Le décès du bénéficiaire met fin à l’allocation de retour.

Décès avant le départ

Si le défunt avait fait une demande d’allocation de retour et qu'il décède avant la fin de la procédure, la demande est arrêtée. S’il était marié (ou vivait en couple), nous examinons si l’allocation de retour peut être attribuée au partenaire.

Décès après le départ

Si le défunt était bénéficiaire d’une allocation de retour, nous examinons s’il était seul ou s’il était marié (ou vivait en couple).

Le défunt n’était pas marié et vivait sans enfant mais une autre personne vivait avec lui pour prendre soin de lui.
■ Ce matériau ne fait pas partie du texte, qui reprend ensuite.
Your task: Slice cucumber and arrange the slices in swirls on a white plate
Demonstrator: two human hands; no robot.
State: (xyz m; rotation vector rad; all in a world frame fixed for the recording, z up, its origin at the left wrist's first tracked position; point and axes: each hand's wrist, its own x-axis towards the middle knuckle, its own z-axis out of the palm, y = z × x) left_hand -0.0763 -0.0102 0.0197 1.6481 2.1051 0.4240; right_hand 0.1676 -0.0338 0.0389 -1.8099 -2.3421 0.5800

Parfois, cette personne peut alors bénéficier d’une prestation.

C'est le montant qui restait dû au défunt. Par exemple, l’allocation de retour du mois de son décès. 

La personne qui prenait soin du défunt devra toutefois déposer une demande d’allocation dans les 6 mois.

Nous examinons si le conjoint ou partenaire du défunt peut bénéficier d’une allocation de retour. Ou, peut-être d’une allocation de survivant Anw. Si c’est le cas, nous l’en informons par courrier.

Le défunt n’avait pas de partenaire mais vivait avec un enfant pour lequel il percevait déjà une allocation de retour ? Dans ce cas, l’enfant pourra toucher une allocation mensuelle. L’enfant doit toutefois avoir moins de 18 ans et ne pas être marié.

Le montant que recevra l’enfant est égal au montant de l’allocation de retour pour une personne mariée. Si plusieurs enfants de moins de 18 ans vivaient avec le défunt, le montant sera partagé entre tous les enfants de moins de 18 ans.

Si un enfant peut bénéficier de cette allocation, nous l’en informerons par courrier.